:: Work order ::
Copy out each line below verbatim, skipping any picture.

[Stored data — start]

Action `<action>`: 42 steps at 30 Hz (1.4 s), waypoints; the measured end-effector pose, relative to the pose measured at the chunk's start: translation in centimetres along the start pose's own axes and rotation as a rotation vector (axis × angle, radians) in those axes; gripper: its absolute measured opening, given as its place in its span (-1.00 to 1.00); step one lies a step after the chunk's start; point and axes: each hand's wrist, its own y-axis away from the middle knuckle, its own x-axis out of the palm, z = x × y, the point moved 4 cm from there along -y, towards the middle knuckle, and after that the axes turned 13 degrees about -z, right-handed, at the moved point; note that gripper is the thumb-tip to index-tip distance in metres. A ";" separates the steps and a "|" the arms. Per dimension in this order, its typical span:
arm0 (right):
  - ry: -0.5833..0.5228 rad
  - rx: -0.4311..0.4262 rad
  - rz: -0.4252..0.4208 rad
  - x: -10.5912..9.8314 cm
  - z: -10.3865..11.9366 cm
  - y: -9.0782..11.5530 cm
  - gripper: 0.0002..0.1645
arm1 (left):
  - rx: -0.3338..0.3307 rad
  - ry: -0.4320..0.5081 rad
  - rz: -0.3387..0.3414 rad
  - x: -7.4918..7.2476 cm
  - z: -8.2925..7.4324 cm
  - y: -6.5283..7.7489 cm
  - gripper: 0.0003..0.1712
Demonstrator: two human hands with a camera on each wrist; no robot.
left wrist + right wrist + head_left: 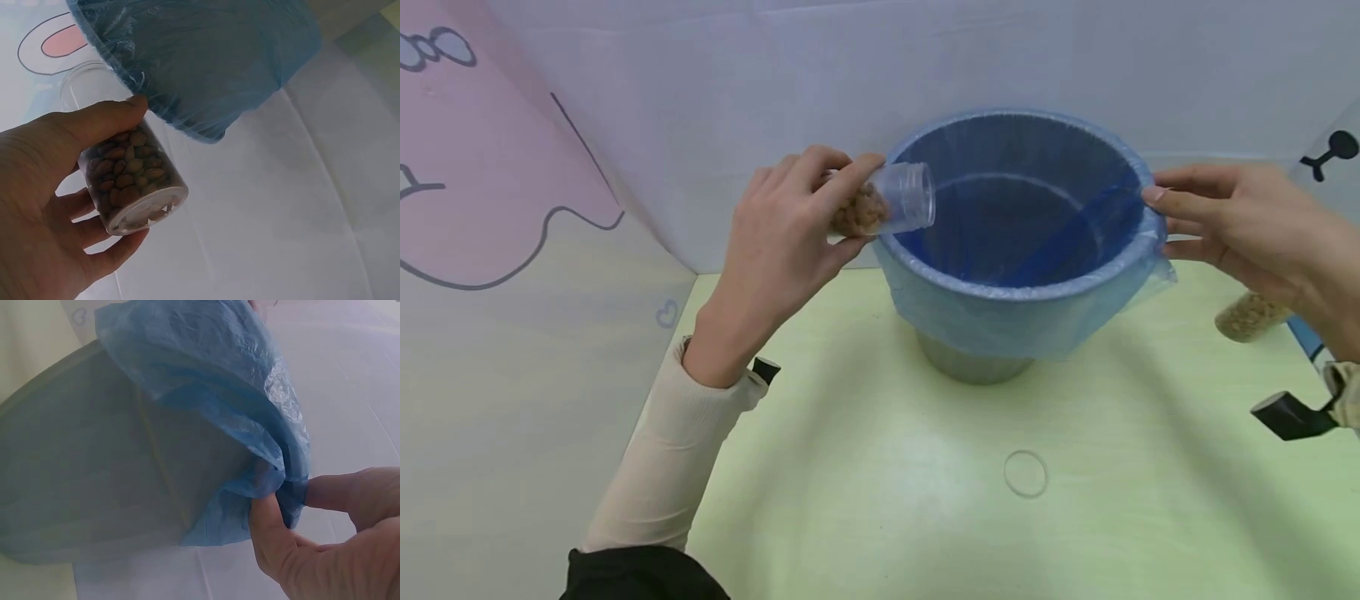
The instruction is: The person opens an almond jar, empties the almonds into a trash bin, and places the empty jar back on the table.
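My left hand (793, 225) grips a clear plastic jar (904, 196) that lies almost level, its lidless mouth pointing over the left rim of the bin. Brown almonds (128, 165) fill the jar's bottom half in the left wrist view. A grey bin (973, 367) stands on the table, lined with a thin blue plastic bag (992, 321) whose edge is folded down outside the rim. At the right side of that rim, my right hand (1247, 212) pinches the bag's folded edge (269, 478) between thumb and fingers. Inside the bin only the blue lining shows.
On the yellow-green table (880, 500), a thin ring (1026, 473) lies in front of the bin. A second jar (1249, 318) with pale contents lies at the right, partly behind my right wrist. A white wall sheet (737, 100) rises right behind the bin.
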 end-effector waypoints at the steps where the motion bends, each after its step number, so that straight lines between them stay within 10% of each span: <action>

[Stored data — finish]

:: Answer space ::
Action `<action>`: 42 steps at 30 Hz (1.4 s), waypoints; the measured end-effector pose, relative to the pose measured at the chunk's start: translation in centimetres along the start pose's own axes and rotation as a rotation vector (axis × angle, radians) in those axes; gripper: its absolute measured opening, given as its place in its span (-1.00 to 1.00); step one lies a step after the chunk's start; point and axes: each hand's wrist, its own y-axis away from the middle knuckle, its own x-axis out of the palm, z = x × y, the point moved 4 cm from there along -y, towards the middle knuckle, and after that the axes turned 13 degrees about -z, right-handed, at the moved point; note that gripper is the thumb-tip to index-tip distance in metres. A ";" separates the steps and a "|" the arms. Per dimension in this order, its typical span:
arm0 (right):
  - ry: -0.5833..0.5228 rad
  - rx: -0.4311..0.4262 rad
  - rz: -0.4252..0.4208 rad
  - x: -10.5912..9.8314 cm
  - z: -10.3865..11.9366 cm
  - y: -9.0782..11.5530 cm
  - gripper: 0.0002..0.1645
arm1 (left):
  - rx: -0.3338..0.3307 rad
  - ry: -0.4320..0.5081 rad
  - rz: -0.3387..0.3414 rad
  - x: -7.4918..7.2476 cm
  - z: -8.2925..7.4324 cm
  - y: -6.5283..7.7489 cm
  - gripper: 0.0003..0.1712
Demonstrator: two human hands with a camera on each wrist; no robot.
left wrist + right wrist + head_left: 
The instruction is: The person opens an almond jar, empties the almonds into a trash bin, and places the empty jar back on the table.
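My left hand (793, 225) grips a clear plastic jar (904, 196) that lies almost level, its lidless mouth pointing over the left rim of the bin. Brown almonds (128, 165) fill the jar's bottom half in the left wrist view. A grey bin (973, 367) stands on the table, lined with a thin blue plastic bag (992, 321) whose edge is folded down outside the rim. At the right side of that rim, my right hand (1247, 212) pinches the bag's folded edge (269, 478) between thumb and fingers. Inside the bin only the blue lining shows.
On the yellow-green table (880, 500), a thin ring (1026, 473) lies in front of the bin. A second jar (1249, 318) with pale contents lies at the right, partly behind my right wrist. A white wall sheet (737, 100) rises right behind the bin.
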 end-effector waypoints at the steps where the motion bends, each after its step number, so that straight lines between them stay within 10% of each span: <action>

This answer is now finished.